Das Projekt PSG wird von der Fußballwelt jedenfalls wie unter dem Brennglas beobachtet. Kann man sich um 400 Millionen Euro für zwei Spieler einen CL-Sieger basteln – noch dazu einen, der zwar über die vielleicht spektakulärste Offensive des Kontinents verfügt, aber weit davon entfernt ist, eine ausbalancierte Mannschaft zu haben? Die Defensive wirkt veraltet, im Kader steht kein Tormann mit Spitzenformat und mit Blaise Matuidi wurde ausgerechnet ein Spieler an Juventus abgegeben, der ­genau für diese Stabilität sorgen kann. Dazu kommt, dass auf Trainer Unai Emery die Herkulesarbeit wartet, seine Stars und Sternchen bei Laune zu halten. Edinson Cavani, dank seiner unfassbaren 49 Tore in der vergangenen Saison­ unumstrittener König im Prinzenpark, soll anfangs gar nicht amused gewesen sein, das Rampenlicht des ­Publikumslieblings teilen zu müssen. Schon gar nicht mit Sonnyboys wie Neymar und Mbappé, die alles mitbringen, was der globale Weltstar von heute so braucht: unmenschliche Fähigkeiten, gute Geschichten und Glamour. Allein die 60 Millionen Facebook-Freunde, die Neymar­ ins Projekt einbringt, sind für die Marke PSG Gold wert. Und eines ist klar: Der Druck auf alle Beteiligten, allen voran auf den dreifachen Europa-League-Gewinner Unai Emery, wiegt schwerer als der Eiffelturm. Der Meistertitel, es wäre der fünfte in der Katar-Ära, ist ohnehin eingepreist. Und schafft man es in der CL nicht mindestens erstmals bis ins Halbfinale, wird es an der Seine ungemütlich. „Dann ist Emery sicher weg“, sagt DAZN-Experte Menuge.

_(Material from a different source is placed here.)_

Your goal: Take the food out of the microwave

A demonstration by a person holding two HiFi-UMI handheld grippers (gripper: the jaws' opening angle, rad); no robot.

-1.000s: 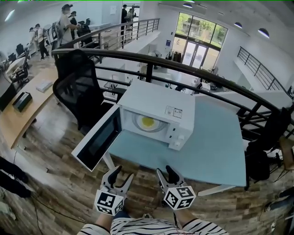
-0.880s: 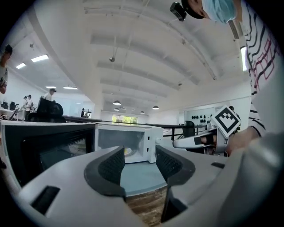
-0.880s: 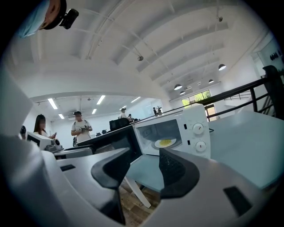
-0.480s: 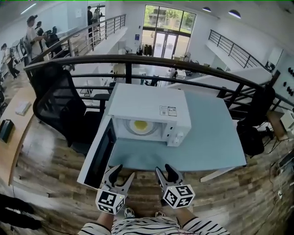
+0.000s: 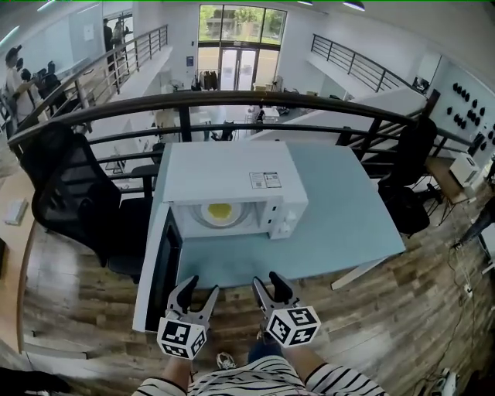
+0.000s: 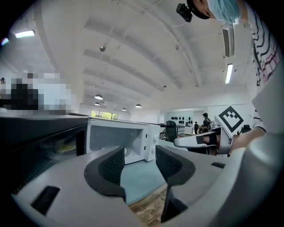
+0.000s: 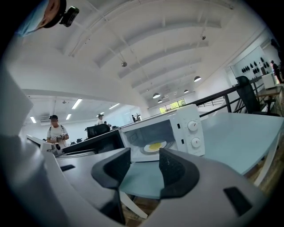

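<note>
One microwave (door wide open), one yellow food portion inside; left gripper, right gripper, both spread, empty

**Striped top, pale grey grippers, marker cubes**

The person wears a top with black and white stripes, seen at both sleeves. The left gripper and the right gripper look alike. Each has a smooth light grey shell with small dark rectangular slots. Its two curved jaws are lined with black pads of fine ribbed texture. Each gripper carries a white marker cube printed with black square patterns. A small black camera sits on the head, and a light blue mask is worn.
</note>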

Es gibt aber noch ein zweites Damoklesschwert, das über dem Klub hängt, so wie über allen Vereinen, die sich auf Gedeih und Verderb einem einzigen Investor ­verschreiben. Und das sieht laut Menuge so aus: „Bis jetzt haben die Kataris bewiesen, dass sie ihr Engagement ­seriös und langfristig sehen. Was passiert aber, wenn sie die Champions League vielleicht zwei- oder dreimal gewonnen haben und die WM 2022 vorbei ist? Die WM ist das übergeordnete Ziel, das über allem steht. Dann besteht meiner Meinung nach schon die Gefahr, dass die Scheichs ihre Lust verlieren könnten. Und niemand wüsste, wie es dann mit PSG weitergehen könnte.“ Ein durchaus berechtigter Einwand, das zeigen Beispiele wie Malaga oder – auf bescheidenerem Niveau – 1860 München. Es ist eben ein spektakulärer, aber durchaus riskanter Weg, den man in der Stadt der Liebe geht, ein Weg, auf dem man sich keine Demütigungen mehr leisten kann.